“They think we want war,” he muttered.
The man beside him—older, scarred, Armenian to the bone—snorted. “War? We didn’t want war. We wanted power. Money. Control. Did we enjoy fucking with the Russians from time to time? Of course. But we were sick of Boris’s bullshit. We wanted him to stop lying—making promises he wasn’t keeping.”
Boris had promised the Armenians a cut of some big arms deal he was brokering in exchange for allowing the Bratva to use one of their storage facilities. Then he started backpedaling and trying to renegotiate after the Armenians had upheld their end of the bargain.
“Well, he didn’t,” Arman said with a shrug. “So he got shot.”
Not dead. That had been deliberate because had they wanted him dead, it would’ve happened.
It was a message, not an execution.
Boris Volkov talked too much. Promised too much. Lied to both sides and thought charm would keep him safe. The Armenians had been content running their territory, moving product quietly, staying out of Bratva politics.
Until Boris started whispering names, trying to turn people against each other, and getting caught in all his lies.
Arman found out Boris had started feeding the Bratva stories about Armenians fucking with their women, their money, their loyalty. Started stirring shit that didn’t need stirring. Especially considering they had been in what could be called an unspoken truce of some sort.
“It looks like he wanted Maksim angry,” Arman said softly. “Pointed at us. Why?”
The older man grunted. “We didn’t touch the girl.”
“No,” Arman agreed. “That was never us.”
Because the girl wasn’t leverage to the Armenians.
She was leverage to Boris.
“So why are we watching her then?” the older man asked.
“Because we’re being paid to,” Arman replied with a grin before it quickly faded. “And because I’m sick of Boris and I want to know what he is up to with this.

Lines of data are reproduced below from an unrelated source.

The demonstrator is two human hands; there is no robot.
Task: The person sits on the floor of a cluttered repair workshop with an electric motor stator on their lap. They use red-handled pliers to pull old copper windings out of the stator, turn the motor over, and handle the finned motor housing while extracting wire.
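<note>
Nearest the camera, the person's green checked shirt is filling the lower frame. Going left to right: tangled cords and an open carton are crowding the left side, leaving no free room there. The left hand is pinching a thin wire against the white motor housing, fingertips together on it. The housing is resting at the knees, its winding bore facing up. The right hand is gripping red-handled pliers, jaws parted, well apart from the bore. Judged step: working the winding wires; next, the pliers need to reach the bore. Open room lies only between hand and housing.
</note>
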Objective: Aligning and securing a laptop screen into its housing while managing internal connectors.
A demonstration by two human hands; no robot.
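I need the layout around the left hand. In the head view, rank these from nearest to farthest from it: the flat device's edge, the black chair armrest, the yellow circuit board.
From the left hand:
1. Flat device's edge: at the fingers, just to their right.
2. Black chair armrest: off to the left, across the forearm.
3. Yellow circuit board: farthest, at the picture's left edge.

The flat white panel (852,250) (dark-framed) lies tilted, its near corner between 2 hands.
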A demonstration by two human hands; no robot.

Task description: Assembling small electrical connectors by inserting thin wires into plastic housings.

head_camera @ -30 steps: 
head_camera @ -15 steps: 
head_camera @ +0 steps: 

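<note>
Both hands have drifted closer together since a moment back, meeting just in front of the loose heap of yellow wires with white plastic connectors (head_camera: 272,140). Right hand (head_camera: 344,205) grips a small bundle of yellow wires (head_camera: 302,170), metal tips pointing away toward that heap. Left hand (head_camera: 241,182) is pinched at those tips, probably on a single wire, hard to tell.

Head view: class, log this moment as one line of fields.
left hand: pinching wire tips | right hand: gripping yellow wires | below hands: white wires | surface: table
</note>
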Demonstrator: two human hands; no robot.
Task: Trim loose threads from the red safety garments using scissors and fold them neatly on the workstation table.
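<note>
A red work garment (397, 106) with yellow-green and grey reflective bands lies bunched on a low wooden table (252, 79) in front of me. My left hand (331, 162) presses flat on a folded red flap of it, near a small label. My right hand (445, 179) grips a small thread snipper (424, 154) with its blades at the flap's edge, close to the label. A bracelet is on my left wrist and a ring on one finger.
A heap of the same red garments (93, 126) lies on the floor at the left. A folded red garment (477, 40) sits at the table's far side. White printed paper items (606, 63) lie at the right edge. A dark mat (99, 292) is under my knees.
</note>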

What is his endgame?”
The older man grunted in reply.
Arman flicked his cigarette butt off into the snow and blew the last of the smoke to the sky. “Let’s go. We have work to do.”
The two men left.
Once across the city, Arman lifted his binoculars and focused on the safe house window.
She stood inside, wrapped in a sweater far too big for her, her hand resting unconsciously on her stomach.
Pregnant.
That had been unexpected—but useful, he supposed.

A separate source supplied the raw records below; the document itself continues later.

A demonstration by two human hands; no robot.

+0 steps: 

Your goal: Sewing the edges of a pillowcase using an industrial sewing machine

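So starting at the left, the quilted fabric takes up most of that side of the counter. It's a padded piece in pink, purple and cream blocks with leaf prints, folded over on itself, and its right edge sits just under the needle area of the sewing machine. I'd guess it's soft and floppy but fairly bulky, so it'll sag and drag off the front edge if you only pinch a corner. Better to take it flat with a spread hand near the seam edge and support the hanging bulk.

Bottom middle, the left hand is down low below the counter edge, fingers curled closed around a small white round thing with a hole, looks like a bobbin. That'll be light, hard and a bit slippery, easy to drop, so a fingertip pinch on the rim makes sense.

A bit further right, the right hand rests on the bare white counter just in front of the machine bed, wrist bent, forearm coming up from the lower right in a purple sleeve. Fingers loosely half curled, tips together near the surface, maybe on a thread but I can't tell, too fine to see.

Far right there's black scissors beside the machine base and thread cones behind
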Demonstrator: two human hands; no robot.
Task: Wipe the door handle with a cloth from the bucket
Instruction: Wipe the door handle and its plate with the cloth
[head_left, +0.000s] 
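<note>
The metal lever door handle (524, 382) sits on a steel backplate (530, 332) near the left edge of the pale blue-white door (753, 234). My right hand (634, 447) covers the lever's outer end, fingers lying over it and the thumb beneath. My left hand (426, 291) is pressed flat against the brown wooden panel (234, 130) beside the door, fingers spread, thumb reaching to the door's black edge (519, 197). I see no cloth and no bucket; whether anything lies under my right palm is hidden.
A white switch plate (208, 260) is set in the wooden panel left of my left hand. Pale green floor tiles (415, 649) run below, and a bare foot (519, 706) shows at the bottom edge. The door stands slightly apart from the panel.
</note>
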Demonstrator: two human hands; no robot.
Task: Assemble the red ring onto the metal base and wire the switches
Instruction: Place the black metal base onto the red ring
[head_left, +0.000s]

He held a phone to his ear and waited for it to be answered. After several rings, he was about to terminate the call.
“Yes?” the voice on the other end of the line snapped.
Arman explained what had happened.
“She wasn’t supposed to move,” Boris snapped when Arman reported the relocation. “He wasn’t supposed to protect her.”
Boris sounded annoyed, cursing in Russian. Not surprising.
That was the first red flag.
Boris Volkov didn’t panic or get irrational. He plotted and planned.